WHAT YOU NEED TO DO: Which lines in the data below contain the string "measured"? Show each one.

SOURCE MATERIAL:
▬▬▬▬▬▬▬▬▬▬

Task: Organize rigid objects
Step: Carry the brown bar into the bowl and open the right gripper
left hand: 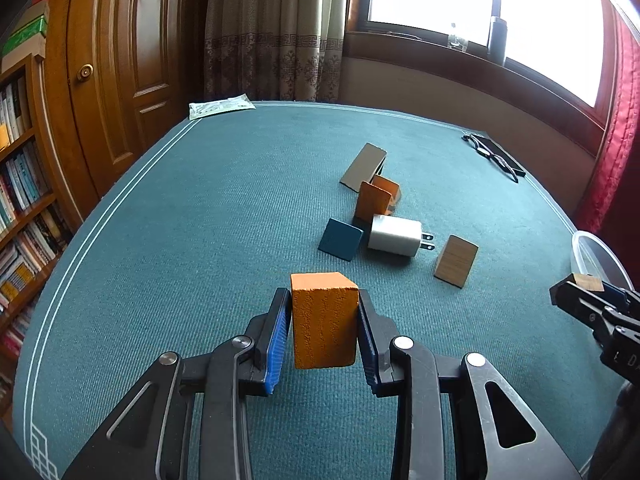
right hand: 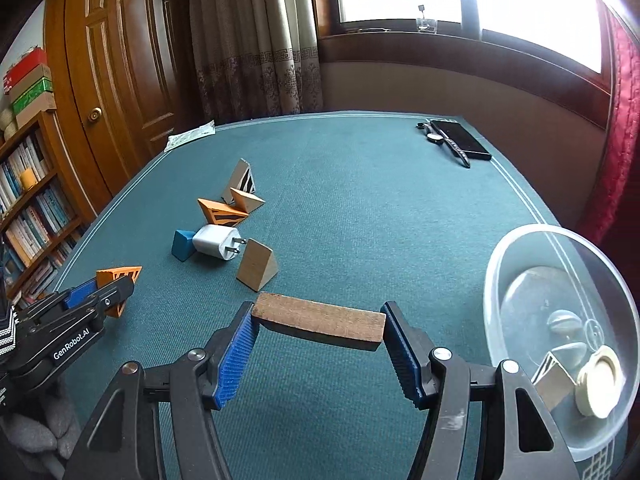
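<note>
My left gripper (left hand: 323, 312) is shut on an orange block (left hand: 324, 322) and holds it above the green table; in the right wrist view that block (right hand: 119, 278) shows as an orange wedge. My right gripper (right hand: 320, 322) is shut on a long brown wooden block (right hand: 320, 320), held left of the clear plastic bowl (right hand: 496, 280). On the table lie a white charger (left hand: 396, 236), a blue block (left hand: 341, 239), a wooden wedge (left hand: 456, 261), orange wedges (left hand: 374, 200) and a grey wedge (left hand: 363, 167).
The bowl's rim (left hand: 580, 248) holds a few small pieces, among them a cream ring (right hand: 600, 380). A phone and a watch (right hand: 456, 140) lie at the far right corner. A paper packet (left hand: 220, 106) lies at the far left edge. A door and a bookshelf stand to the left.
</note>
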A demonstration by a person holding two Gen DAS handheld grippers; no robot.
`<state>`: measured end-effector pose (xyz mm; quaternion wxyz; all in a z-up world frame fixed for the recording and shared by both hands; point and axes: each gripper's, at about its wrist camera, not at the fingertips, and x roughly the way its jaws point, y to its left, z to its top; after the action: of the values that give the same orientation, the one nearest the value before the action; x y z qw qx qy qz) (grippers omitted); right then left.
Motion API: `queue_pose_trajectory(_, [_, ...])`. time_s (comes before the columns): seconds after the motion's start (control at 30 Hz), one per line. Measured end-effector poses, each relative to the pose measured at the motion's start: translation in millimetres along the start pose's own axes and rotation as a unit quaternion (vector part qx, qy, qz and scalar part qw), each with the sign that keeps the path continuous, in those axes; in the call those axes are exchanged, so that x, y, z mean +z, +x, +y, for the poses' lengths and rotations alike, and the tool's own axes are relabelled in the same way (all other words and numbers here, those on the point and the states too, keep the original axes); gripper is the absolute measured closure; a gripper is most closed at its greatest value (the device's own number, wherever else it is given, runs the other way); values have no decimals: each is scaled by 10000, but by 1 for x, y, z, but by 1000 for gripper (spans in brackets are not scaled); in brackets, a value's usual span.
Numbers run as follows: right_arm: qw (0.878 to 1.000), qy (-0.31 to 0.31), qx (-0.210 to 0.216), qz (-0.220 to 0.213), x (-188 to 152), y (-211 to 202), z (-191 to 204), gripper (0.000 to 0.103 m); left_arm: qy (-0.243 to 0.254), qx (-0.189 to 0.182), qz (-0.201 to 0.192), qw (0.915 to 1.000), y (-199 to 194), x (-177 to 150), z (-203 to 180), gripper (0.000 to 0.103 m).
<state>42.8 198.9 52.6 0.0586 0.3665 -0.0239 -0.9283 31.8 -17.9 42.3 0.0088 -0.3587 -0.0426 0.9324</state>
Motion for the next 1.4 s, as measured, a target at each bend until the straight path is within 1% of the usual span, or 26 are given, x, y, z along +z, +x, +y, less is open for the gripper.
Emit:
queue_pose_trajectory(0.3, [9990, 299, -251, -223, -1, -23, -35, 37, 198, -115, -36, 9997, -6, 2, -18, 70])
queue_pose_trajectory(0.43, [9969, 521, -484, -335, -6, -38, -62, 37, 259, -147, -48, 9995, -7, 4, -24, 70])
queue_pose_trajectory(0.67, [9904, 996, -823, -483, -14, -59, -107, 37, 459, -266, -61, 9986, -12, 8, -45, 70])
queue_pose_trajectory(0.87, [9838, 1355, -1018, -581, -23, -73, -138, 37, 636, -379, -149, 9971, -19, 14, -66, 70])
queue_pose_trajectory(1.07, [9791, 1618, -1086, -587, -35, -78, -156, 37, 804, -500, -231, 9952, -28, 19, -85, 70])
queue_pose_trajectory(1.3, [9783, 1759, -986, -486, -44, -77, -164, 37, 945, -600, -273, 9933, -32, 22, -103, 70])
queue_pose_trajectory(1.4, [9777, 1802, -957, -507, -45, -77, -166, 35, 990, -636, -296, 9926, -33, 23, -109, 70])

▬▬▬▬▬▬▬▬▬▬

EXERCISE RESPONSE:
`<state>`: measured end-effector pose (xyz mm; quaternion wxyz; all in a z-up world frame fixed for the recording and shared by both hands; point and axes: each gripper's, at about its wrist camera, not at the fingertips, and x roughly the way its jaws point, y to its left, z to its top; after the action: of the values that give the same orientation, the one nearest the value before the action; x y z qw qx qy qz) (grippers omitted); right then left.
Motion API: `queue_pose_trajectory(_, [_, ...])`. time_s (comes before the columns): seconds after the motion's start (control at 30 Hz), one per line. Measured end-effector poses, each relative to the pose measured at the motion's start: translation in millimetres along the start pose's own axes and rotation as a unit quaternion (vector part qx, qy, qz and scalar part qw), each with the sign that keeps the path continuous, in those axes; in the call those axes are exchanged, so that x, y, z mean +z, +x, +y, for the poses' lengths and rotations alike, and the tool's own axes are relabelled in the same way (all other words and numbers here, those on the point and the states too, keep the original axes); gripper is the absolute measured closure; a gripper is most closed at its greatest value (the device's own number, wherever else it is given, runs the other way); values have no decimals: each is scaled by 10000, but by 1 for x, y, z, but by 1000 for gripper (spans in brackets are not scaled); in brackets, a value's usual span.
Motion for the next 1.4 s, as measured, a target at each bend until the straight path is within 1% of the usual span, or 26 are given, x, y, z along +z, +x, +y, less is open for the gripper.

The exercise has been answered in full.